Abstract

Abstract Objective: Developmental dysplasia of the hip (DDH) is an important public health problem. A delayed diagnosis and treatment may lead to increased treatment costs and disability. The purpose of our study is to present the causes of delay in the diagnosis and treatment of DDH patients who applied to our clinic. Material-Method: Forty-four patients who were 3-12 months old, were admitted to our clinic between January 2017 and January 2020 and diagnosed with DDH were included in the study. The age, gender, birth order, familial history, history of swaddling, reason for and the time to delayed diagnosis, previous treatment methods and sociodemographic characteristics of the patients were analyzed retrospectively. Results: Of the 44 patients included in the study, four (9.1%) were boys and 40 (90.9%) were girls. The average age was 5.44 months (mean: 3.5-12).

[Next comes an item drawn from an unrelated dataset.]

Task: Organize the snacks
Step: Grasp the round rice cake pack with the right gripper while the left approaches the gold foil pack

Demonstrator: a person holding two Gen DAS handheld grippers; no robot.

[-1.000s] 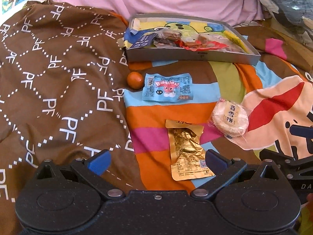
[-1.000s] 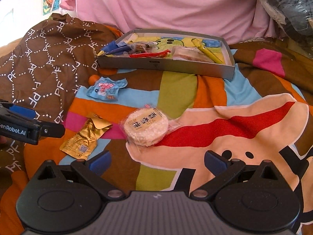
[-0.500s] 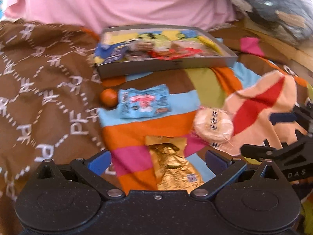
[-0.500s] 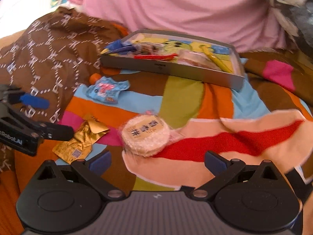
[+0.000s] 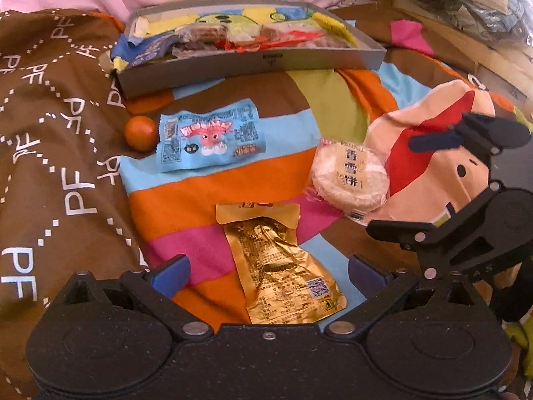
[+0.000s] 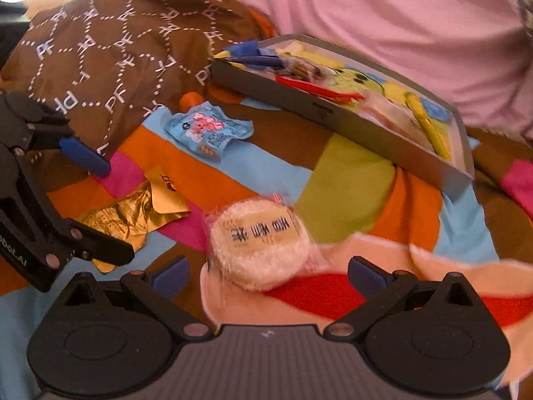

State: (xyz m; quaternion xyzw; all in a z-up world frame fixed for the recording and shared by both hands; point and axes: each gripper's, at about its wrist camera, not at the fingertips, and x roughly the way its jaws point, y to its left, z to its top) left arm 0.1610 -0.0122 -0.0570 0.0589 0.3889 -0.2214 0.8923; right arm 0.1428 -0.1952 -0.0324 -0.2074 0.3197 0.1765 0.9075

Nineteen patients (43.2%) were the first children in their families. Eleven patients (25%) had a positive family history, and 22 (50%) had a history of swaddling. Of the patients with DDH in the study; the reason for late presentation was a hip USG report with normal results in six patients (13.6%), neglect due to social reasons in eight patients (18.2%), provision of insufficient information in two patients (4.5%), and treatment with multiple diapers in 28 patients (63.6%). While there was no statistically significant difference between the delay time and cause of delay (p=0.538), a significant difference was found between the delay time and the treatment method (p=0.006). Conclusion: The most important factor for delayed diagnosis and treatment of DDH was the wrongful USG evaluation of the hip and the failure to follow the appropriate treatment protocol based on the hip USG results. The continued use of multiple diapers in DDH patients older than 3 months has an adverse effect on the treatment approach.